Aydin Aslan, an Assyrian residing in Brussels, in this program makes a historical review of the Kurdish massacres and betrayal towards the Assyrians. These bitter experiences are the reason why Assyrians today can not rely on the sincerity behind any Kurdish promises. Despite this, the marginalized group Dawronoye prefer to remain loyal to the Kurdish PYD in Syria.
Aydin Aslan, who is a former pupil at the well known monastery of Mor Gabriel in Turabdin, thanks to his language skills, is able to search through Assyrian sources which mention the earliest Kurdish presence in Turabdin or in Assyria in general. In the 7th century a Persian invasion of Turabdin took place, but it is unclear whether some Kurdish elements had followed with the Persians. Some Assyrians say that Mor Gabriel (574-668) was the first who asked for help from Kurdish chiefs to protect Turabdin from the Byzantine rulers violence. But this is not true. It was from Arab tribes Mor Gabriel sought help, says Aydin.

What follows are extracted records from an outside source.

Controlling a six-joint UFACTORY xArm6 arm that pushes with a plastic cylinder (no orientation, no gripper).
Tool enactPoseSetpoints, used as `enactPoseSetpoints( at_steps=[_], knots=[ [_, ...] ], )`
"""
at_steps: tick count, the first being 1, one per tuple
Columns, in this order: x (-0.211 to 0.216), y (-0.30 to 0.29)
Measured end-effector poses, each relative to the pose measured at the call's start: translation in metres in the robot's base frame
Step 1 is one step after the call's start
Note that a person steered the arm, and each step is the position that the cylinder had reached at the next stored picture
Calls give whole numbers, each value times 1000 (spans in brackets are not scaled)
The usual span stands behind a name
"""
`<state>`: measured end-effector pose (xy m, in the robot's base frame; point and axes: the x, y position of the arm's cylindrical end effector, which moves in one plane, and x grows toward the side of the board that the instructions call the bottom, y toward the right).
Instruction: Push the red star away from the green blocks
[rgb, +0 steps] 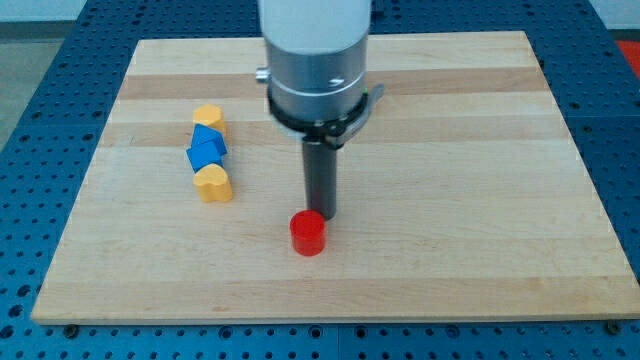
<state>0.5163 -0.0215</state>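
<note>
My tip (320, 214) sits just above-behind a red cylinder-like block (309, 233), lower centre of the tabletop (480, 230). No red star or green blocks visible. Yellow (208, 119), blue (207, 148), yellow (213, 184) blocks cluster at left. End effector: plain rod, nothing to open.
</note>
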Motion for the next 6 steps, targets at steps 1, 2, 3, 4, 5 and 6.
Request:
enactPoseSetpoints(
  at_steps=[1, 2, 3, 4, 5, 6],
  knots=[
    [26, -1],
    [18, 11],
    [-39, 69],
    [-108, 144],
    [-181, 183],
    [-252, 187]
  ],
)
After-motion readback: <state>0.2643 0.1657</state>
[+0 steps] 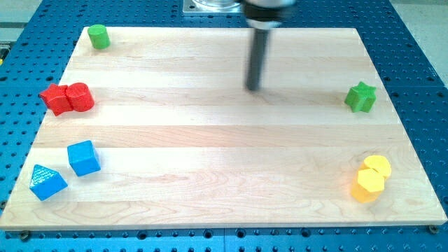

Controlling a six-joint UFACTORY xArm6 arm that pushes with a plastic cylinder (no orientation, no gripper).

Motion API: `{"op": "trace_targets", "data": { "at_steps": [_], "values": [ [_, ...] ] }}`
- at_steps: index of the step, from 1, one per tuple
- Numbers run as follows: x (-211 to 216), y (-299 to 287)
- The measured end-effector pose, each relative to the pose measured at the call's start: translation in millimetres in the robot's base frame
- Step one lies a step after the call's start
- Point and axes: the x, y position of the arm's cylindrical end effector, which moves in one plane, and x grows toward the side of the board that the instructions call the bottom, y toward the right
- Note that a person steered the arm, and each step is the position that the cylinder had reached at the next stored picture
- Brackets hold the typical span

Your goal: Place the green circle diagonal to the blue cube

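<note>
The small green plastic cylinder (99, 36) stands upright in the pale wooden board's (224, 154) top-left corner, well apart from the blue plastic cube (83, 157) low on the view's left. My tip (253, 88), a bare rod end grasping nothing, hovers mid-board. Blue perforated metal surrounds the board.

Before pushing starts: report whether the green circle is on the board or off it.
On the board. The green circle sits at the wooden board's top-left corner, inside its edge, far from my tip.

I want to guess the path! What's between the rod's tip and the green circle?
Nothing: bare wooden board between my tip and the small green circle block, in the camera view.
</note>
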Motion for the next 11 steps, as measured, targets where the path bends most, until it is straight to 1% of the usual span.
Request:
{"op": "trace_targets", "data": {
  "at_steps": [1,2,3,4,5,6,7,8,9,10,11],
  "values": [
    [-15.9,-120.6],
    [-8.2,-217.8],
    [-36.9,-303.6],
    [-62.4,-304.1],
    [-114.9,-300.7],
    [-127.2,-247.3],
    [-92.4,-127.1],
    [-40.6,-16.8],
    [-68.5,-36.4],
    [-87.6,-92.0],
    [-42.9,-118.8]
  ]
}}
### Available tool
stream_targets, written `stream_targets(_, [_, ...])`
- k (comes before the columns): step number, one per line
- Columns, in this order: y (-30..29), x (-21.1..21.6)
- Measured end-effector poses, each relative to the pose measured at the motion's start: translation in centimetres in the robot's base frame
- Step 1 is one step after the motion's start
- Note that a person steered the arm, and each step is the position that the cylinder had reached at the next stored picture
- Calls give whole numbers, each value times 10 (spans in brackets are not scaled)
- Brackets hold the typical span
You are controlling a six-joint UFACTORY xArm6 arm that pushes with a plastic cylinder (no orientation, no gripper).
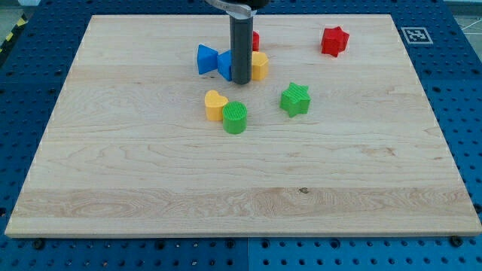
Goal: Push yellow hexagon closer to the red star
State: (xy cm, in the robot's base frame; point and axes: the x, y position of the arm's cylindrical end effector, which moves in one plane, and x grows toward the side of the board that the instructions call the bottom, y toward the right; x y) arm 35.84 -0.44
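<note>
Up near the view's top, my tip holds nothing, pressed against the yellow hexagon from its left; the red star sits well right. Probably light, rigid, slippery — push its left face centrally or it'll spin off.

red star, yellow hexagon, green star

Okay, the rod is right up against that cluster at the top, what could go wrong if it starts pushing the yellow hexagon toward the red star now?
1. My tip sits between the blue blocks and the yellow hexagon, so a badly aimed push may drag a blue block along.
2. A small red block peeks out behind the rod, beside the hexagon; it could get shoved too.
3. The red star lies near the board's top edge; an off-centre push might send the hexagon past it.
</note>
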Motion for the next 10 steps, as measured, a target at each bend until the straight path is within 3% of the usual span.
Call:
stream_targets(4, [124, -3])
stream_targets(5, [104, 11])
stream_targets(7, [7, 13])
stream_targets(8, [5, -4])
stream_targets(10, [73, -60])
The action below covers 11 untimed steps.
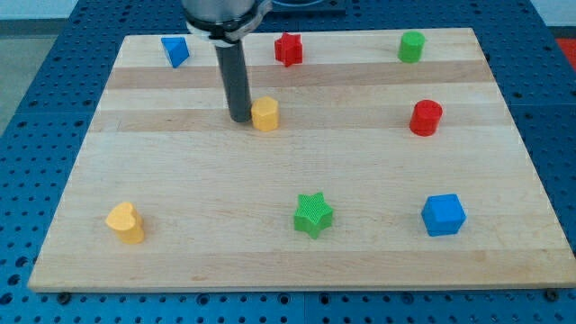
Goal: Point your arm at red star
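Observation:
The red star (288,49) lies near the view's top edge of the wooden board, a little left of centre. My tip (239,118) rests on the board below and to the left of the red star, right beside the left side of a yellow hexagon block (265,114). The dark rod rises from the tip straight up to the arm at the view's top.
A blue triangle block (175,50) is at top left, a green cylinder-like block (411,46) at top right, a red cylinder (426,118) at right. A yellow heart (125,221), a green star (313,214) and a blue cube (443,214) lie along the bottom. The board (180,180) edges border a blue pegboard.

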Available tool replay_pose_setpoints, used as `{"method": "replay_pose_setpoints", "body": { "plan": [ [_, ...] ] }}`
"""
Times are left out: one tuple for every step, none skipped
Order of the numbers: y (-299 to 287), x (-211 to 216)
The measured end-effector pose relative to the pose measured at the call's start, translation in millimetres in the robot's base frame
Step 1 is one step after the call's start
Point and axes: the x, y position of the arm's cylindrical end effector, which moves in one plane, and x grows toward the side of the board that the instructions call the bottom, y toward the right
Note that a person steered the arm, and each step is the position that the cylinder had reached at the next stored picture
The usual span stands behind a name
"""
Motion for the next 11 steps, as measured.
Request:
{"method": "replay_pose_setpoints", "body": {
  "plan": [
    [24, -5],
    [47, -6],
    [52, -19],
    [52, -40],
    [51, -54],
    [39, -66],
    [16, -77],
    [-9, -93],
    [-23, -118],
    [-25, -142],
    [-13, -164]
  ]
}}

In 1185 the Syrian Orthodox Patriarch Mor Mikhael Rabo wrote of Turkoman nomads who used to be attacked by Kurdish bandits in the mountains of Assyria and Armenia. These Kurds lived by plundering or murdering Turkomans on their way between summer and winter residence with their flocks. The Turkomans had enough and attacked the Kurds who started hiding inside the Assyrian and Armenian villages. The local community was suffering hard of the fighting. Finally the Turkomans killed 30.000 Kurds, according to Mikhael Rabo. Thereafter, there is no mention of the Kurdish presence until about the time of the Emirs of Gziro (Jazireh Bohtan) between 1300 and 1855; in total 37 Kurdish Emirs, according to patriarch Afrem Barsom’s book ”Makethbonuto d Turabdin” (Turabdin’s history). Some of these emirs are known for their cruelty against Assyrians; Sharaf Beg (1505-15), Mir Shamdin, The blind Mir Kor (1808) which is known as ”the barbarous Emir”. In 1831, he massacred all the Assyrians in Alqush on the Nineveh Plains, 1833 the Yezidis in Shigor (Sinjar) where he killed three thousand able-bodied men. Women, children and old people were at the time not counted to the victims because they were regarded as part of the war booty. The same year, Mir Kor massacred several villages in Turabdin; Esfes, Arbo, the monastery of Mor Malke, Zaz and Bote.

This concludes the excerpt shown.